Can the UK compete with the Baltics when it comes to crypto?

Sibcoin Foundation’s head, Alexander Novozhenov, analyses the state of cryptocurrency in the Baltics and explains why he thinks they are leading the way in building digital economies.

2017 could rightly be called the ‘Year of Cryptocurrency’. Blockchain startups collected an incredible amount of money in record time, and investors of successful ICOs earned thousands of per cent after listing on cryptocurrency exchanges.

Despite an ongoing market correction, excitement around crypto startups has persisted. Investors continue to look for the next ‘Crypto Holy Grail’, and startups are consistently generating ideas and launching new projects in the digital economy.

A few key countries have started developing more accommodating legal frameworks for cryptocurrencies, whereas others remain rigid. Due to low operating costs, the Baltic countries stand out from other European countries as the location of choice for startup founders.

More and more ICO projects today choose Estonia as a jurisdiction and the main base. The loyalty and friendliness to the startup ecosystem as a whole, including an adequate tax base, simplified set-up and reporting processes, and e-citizenship for hiring the best global talent – all greatly facilitates the life of potential crypto-entrepreneurs. But, more importantly, foreigners can set up a company and conduct business in Estonia enjoying the same terms as local entrepreneurs.

At the same time, Estonia is a country with relatively soft regulations towards the crypto market. Everything that ICO needs is to get a specialised license, which is quick and easy. In fact, this is probably the first step towards the regulation of the crypto market, as right afterwards a crypto startup is given the complete freedom.

Estonia has a great interest towards “digital economy” and at some point it was planning  to launch its own national cryptocurrency. However, the European Central Bank banned the “national ICO”, and Estonia backed down, acknowledging that there are other possibilities to explore that cryptocurrencies can give.

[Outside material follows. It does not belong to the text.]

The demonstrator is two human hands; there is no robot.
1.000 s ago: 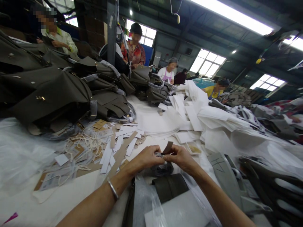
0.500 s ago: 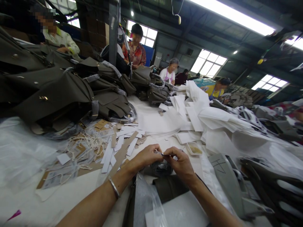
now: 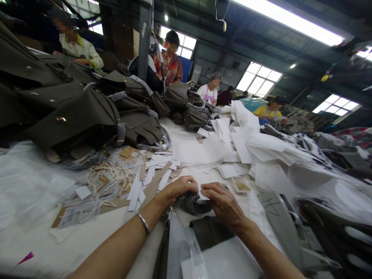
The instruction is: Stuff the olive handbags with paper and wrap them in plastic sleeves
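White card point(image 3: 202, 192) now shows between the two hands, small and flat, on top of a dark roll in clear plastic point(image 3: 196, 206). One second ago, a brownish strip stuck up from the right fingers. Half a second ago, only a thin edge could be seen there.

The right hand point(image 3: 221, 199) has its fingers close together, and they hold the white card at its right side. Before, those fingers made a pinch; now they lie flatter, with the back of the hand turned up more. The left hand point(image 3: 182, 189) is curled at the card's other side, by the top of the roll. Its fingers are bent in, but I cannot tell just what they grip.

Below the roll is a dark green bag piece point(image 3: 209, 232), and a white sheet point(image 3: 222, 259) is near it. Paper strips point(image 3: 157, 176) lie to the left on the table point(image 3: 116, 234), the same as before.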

Lithuania is also very friendly towards innovative companies. Lithuania, and its capital Vilnius in particular, has been carefully tending to its digital economy for several years, becoming one of the first countries in Europe to adopt cryptocurrency legislation, and has managed to create favourable conditions for crypto startups. In 2018 alone, Lithuanian ICOs have already raised more than $250m.

Lithuania is in the Eurozone and benefits from access to European markets, legislation that makes opening a business easy and straightforward, and the fastest internet speeds in Europe. Vilnius is host to one of the first blockchain centres worldwide.


Latvia, in turn, is also in the Baltic race for welcoming FinTech companies from across the world. Many ICOs currently prefer the framework and jurisdiction in Estonia or Lithuania, but there are some noteworthy crypto projects in Latvia. Crassula offers blockchain solutions for merchant retailers, online banking and crypto payments.

It is worth noting that Bitfury grew from a Latvian base to set up offices worldwide. Latvia’s plans are ambitious – to create state tax compensation schemes for qualified employees, startup visa programs, and other advantages for entrepreneurs settling in the country.

In November 2017, the Finance Ministers for Estonia, Latvia, and Lithuania signed a Memorandum of Understanding, creating a pan-Baltic capital market. The agreement is designed to strengthen investment between the nations, create consistent employment opportunities, and increase the financial power of these three relatively small nations.

Joint regulation of the ICO market in the Baltic countries, and a general absence of borders, should develop cooperation between nations, as well as incentivise the development of new blockchain and cryptocurrency technology to be used around the world. A unified approach will also prevent fraud and low quality projects, carefully growing a new market that is, currently, largely unregulated.

Many countries have begun to understand how promising blockchain and crypto innovations can be. The regions most eager to adapt will become leaders in the digital economy, and receive the greatest benefits. Currently, Lithuania, Latvia and Estonia are quietly leading, adapting more rapidly than their larger neighbours.